Malgrado tutto, sono tempi duri per Beit el Hanane. Nel 2013, c’erano sette persone assunte dal rifugio, dall’aiuto-domestica alla psicologa fino alla cuoca. Quest’anno resta soltanto Mary, che si occupa del rifugio 24 ore su 24. In questo momento, ospita cinque donne e due bambini. Tra loro, un’etiope, una libanese e un’egiziana. Una siriana e un’armena sono andate via da poco.

 

Il centro di tutte le battaglie sono le risorse economiche. «Nell’estate 2014 abbiamo dovuto chiudere per tre mesi perché ci avevano tagliato l’acqua e l’elettricità», sospira Jacqueline.
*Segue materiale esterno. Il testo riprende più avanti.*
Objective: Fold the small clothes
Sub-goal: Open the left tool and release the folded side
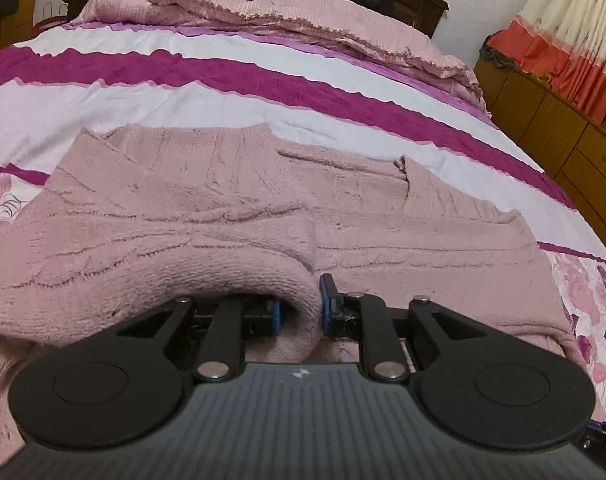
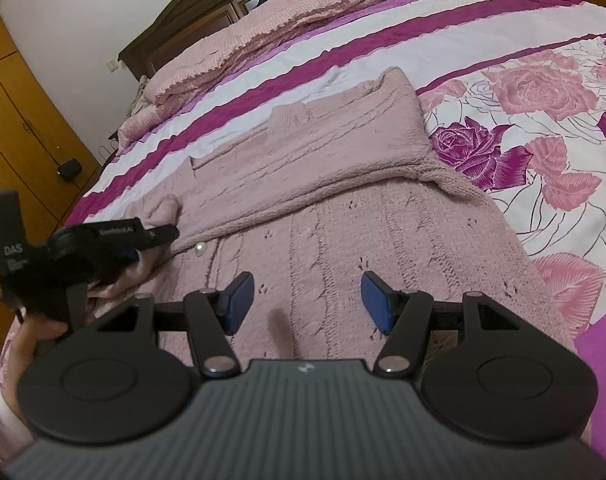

La mancanza di fondi e le difficoltà della situazione di Beirut hanno finito per mettere a dura prova l’implacabile energia della padrona di casa. «Ho pregato Dio, e a settembre abbiamo potuto riprendere l’attività grazie a qualche donazione dei miei amici dal Canada, dagli Stati Uniti e dall’Europa», racconta la fervida credente. Una donazione di 20.000 dollari da parte dell’ambasciata canadese a Beirut ha permesso di comprare nuovi mobili e nuovi letti, perché l’arredamento stava cadendo in rovina: un sostegno insperato nella lotta che Jacqueline Hajjar porta avanti. Instancabilmente.